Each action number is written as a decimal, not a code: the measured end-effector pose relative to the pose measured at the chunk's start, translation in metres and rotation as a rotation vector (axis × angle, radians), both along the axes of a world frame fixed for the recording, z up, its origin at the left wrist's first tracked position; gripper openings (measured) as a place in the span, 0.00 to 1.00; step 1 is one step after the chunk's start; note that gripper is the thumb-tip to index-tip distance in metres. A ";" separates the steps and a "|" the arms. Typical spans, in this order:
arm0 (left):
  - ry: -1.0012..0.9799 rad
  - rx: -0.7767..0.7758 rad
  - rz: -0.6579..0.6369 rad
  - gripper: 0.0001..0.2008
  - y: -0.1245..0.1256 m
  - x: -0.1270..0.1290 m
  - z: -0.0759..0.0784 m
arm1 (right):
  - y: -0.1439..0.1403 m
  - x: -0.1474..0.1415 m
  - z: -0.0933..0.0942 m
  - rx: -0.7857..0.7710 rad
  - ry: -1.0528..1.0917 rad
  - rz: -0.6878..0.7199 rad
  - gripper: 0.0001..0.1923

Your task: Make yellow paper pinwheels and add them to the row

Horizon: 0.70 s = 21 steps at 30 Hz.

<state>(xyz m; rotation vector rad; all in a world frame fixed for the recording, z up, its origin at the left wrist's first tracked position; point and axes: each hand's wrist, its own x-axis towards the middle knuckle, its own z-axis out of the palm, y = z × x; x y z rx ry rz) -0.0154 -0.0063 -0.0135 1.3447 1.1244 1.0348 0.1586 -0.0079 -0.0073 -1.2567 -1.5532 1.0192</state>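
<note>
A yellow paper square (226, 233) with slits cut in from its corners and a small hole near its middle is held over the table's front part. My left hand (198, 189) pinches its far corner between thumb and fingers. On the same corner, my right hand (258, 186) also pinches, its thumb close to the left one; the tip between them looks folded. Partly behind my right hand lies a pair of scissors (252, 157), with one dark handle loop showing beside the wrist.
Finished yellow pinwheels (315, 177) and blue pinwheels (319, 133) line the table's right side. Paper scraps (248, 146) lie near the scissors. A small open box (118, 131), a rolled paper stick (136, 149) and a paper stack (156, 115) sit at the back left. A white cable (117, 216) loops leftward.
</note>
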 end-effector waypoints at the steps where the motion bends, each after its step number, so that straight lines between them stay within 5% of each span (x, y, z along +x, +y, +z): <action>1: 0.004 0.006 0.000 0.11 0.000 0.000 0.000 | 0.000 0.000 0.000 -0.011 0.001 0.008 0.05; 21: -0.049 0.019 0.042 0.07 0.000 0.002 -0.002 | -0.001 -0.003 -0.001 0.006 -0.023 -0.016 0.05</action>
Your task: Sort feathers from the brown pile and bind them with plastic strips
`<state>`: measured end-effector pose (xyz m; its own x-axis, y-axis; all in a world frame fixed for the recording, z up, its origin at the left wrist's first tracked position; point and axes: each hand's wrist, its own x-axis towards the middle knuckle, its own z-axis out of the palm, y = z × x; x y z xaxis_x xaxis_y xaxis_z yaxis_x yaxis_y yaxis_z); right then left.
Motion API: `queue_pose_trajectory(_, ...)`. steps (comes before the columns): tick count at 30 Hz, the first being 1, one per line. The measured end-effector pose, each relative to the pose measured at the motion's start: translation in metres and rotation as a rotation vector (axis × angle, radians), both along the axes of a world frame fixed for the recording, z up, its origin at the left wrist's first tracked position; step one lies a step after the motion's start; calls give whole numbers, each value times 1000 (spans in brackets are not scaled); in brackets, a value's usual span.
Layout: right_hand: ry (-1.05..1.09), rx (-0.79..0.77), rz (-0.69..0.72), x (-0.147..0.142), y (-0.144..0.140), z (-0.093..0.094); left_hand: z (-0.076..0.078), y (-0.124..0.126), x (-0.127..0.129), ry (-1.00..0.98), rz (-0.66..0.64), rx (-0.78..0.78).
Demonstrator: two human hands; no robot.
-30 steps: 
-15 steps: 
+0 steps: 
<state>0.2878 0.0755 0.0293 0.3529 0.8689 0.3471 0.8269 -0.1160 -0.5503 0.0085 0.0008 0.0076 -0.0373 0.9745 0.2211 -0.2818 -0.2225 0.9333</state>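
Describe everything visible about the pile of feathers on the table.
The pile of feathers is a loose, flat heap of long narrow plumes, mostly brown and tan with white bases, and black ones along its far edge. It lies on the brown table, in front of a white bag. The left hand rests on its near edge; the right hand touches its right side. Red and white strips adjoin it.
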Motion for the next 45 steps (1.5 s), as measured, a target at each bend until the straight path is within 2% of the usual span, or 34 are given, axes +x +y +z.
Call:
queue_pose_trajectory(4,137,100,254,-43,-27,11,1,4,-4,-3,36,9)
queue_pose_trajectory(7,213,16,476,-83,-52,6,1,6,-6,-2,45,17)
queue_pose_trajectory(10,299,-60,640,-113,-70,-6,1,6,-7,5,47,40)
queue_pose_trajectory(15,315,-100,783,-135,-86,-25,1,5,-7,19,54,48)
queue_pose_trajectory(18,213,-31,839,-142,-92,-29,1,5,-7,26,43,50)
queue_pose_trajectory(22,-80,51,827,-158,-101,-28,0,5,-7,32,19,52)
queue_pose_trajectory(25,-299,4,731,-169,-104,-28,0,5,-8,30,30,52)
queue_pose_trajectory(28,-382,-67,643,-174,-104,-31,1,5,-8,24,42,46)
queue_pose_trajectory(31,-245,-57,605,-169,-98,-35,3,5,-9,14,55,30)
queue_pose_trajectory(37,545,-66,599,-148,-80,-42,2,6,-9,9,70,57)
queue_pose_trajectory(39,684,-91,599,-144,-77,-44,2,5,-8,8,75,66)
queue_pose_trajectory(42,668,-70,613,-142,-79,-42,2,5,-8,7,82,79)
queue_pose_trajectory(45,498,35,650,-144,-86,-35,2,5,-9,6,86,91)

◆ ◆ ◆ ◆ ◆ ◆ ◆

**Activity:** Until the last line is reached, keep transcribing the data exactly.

**Result:**
Each action number is written as a decimal, not a code: the measured end-effector pose relative to the pose measured at the chunk's start, translation in metres and rotation as a rotation vector (axis × angle, radians), both along the axes of a world frame fixed for the recording, z up, its origin at the left wrist's first tracked position; gripper openings (measured) as a place in the span, 0.00 to 1.00; step 1 is one step after the chunk's start; note that gripper is the thumb-tip to index-tip distance in metres. A ";" separates the steps and a "|" the arms. Typical spans, in this order:
arm0 (left):
  - ry: -1.0012..0.9799 rad
  - rx: -0.7767..0.7758 rad
  - rz: -0.6579..0.6369 rad
  - gripper: 0.0001..0.2008
  - y: -0.1245..0.1256 m
  - x: -0.1270..0.1290 m
  - z: -0.0759..0.0784 m
arm1 (right):
  - y: -0.1439..0.1403 m
  - x: -0.1474..0.1415 m
  - z: -0.0933..0.0942 m
  - rx: -0.7857..0.7710 rad
  - ry: -1.0528..1.0917 rad
  - rz: -0.6878..0.7199 rad
  - gripper: 0.0001..0.1923

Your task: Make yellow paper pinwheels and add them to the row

Horizon: 0.70 s = 21 steps at 30 Hz.

<state>(xyz m; rotation vector rad; all in a world frame fixed for the recording, z up, its origin at the left wrist's first tracked position; point and axes: each hand's wrist, its own x-axis towards the middle knuckle, its own z-axis out of the palm, y = z × x; x y z rx ry rz) -0.0154 -0.0063 -0.0135 1.3447 1.1244 1.0348 0.1586 -0.0079 -0.0073 -1.2567 -1.5532 1.0192</state>
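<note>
A yellow paper square (226, 233) with slits cut in from its corners and a small hole near its middle is held over the table's front part. My left hand (198, 189) pinches its far corner between thumb and fingers. On the same corner, my right hand (258, 186) also pinches, its thumb close to the left one; the tip between them looks folded. Partly behind my right hand lies a pair of scissors (252, 157), with one dark handle loop showing beside the wrist.
Finished yellow pinwheels (315, 177) and blue pinwheels (319, 133) line the table's right side. Paper scraps (248, 146) lie near the scissors. A small open box (118, 131), a rolled paper stick (136, 149) and a paper stack (156, 115) sit at the back left. A white cable (117, 216) loops leftward.
</note>
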 end-effector waypoints at the steps where the motion bends, each after its step number, so that straight lines between them stay within 5% of each span (x, y, z along +x, +y, +z): <action>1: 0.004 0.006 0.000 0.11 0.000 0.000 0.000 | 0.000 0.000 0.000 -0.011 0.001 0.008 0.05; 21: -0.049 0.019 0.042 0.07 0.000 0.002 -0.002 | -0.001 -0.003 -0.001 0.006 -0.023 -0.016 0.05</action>
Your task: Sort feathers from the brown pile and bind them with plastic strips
`<state>`: measured end-effector pose (xyz m; its own x-axis, y-axis; all in a world frame fixed for the recording, z up, its origin at the left wrist's first tracked position; point and axes: each hand's wrist, its own x-axis towards the middle knuckle, its own z-axis out of the palm, y = z × x; x y z xaxis_x xaxis_y xaxis_z yaxis_x yaxis_y yaxis_z); right then left.
Motion API: `queue_pose_trajectory(_, ...)`. steps (comes before the columns): tick count at 30 Hz, the first being 1, one per line. The measured end-effector pose, each relative to the pose measured at the motion's start: translation in metres and rotation as a rotation vector (axis × angle, radians), both along the axes of a world frame fixed for the recording, z up, its origin at the left wrist's first tracked position; step one lies a step after the motion's start; calls give whole numbers, each value times 1000 (spans in brackets are not scaled); in brackets, a value's usual span.
Layout: right_hand: ry (-1.05..1.09), rx (-0.79..0.77), rz (-0.69..0.72), x (-0.147..0.142), y (-0.144..0.140), z (-0.093..0.094); left_hand: z (-0.076..0.078), y (-0.124..0.126), x (-0.127..0.129), ry (-1.00..0.98), rz (-0.66..0.64), rx (-0.78..0.78).
Demonstrator: two human hands; no robot.
-30 steps: 
-15 steps: 
+0 steps: 
<state>0.2878 0.0755 0.0293 0.3529 0.8689 0.3471 0.8269 -0.1160 -0.5503 0.0085 0.0008 0.0076 -0.0373 0.9745 0.2211 -0.2818 -0.2225 0.9333</state>
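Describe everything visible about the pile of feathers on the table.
The pile of feathers is a loose, flat heap of long narrow plumes, mostly brown and tan with white bases, and black ones along its far edge. It lies on the brown table, in front of a white bag. The left hand rests on its near edge; the right hand touches its right side. Red and white strips adjoin it.
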Motion for the next 45 steps (1.5 s), as measured, a target at each bend until the straight path is within 2% of the usual span, or 34 are given, axes +x +y +z.
Call:
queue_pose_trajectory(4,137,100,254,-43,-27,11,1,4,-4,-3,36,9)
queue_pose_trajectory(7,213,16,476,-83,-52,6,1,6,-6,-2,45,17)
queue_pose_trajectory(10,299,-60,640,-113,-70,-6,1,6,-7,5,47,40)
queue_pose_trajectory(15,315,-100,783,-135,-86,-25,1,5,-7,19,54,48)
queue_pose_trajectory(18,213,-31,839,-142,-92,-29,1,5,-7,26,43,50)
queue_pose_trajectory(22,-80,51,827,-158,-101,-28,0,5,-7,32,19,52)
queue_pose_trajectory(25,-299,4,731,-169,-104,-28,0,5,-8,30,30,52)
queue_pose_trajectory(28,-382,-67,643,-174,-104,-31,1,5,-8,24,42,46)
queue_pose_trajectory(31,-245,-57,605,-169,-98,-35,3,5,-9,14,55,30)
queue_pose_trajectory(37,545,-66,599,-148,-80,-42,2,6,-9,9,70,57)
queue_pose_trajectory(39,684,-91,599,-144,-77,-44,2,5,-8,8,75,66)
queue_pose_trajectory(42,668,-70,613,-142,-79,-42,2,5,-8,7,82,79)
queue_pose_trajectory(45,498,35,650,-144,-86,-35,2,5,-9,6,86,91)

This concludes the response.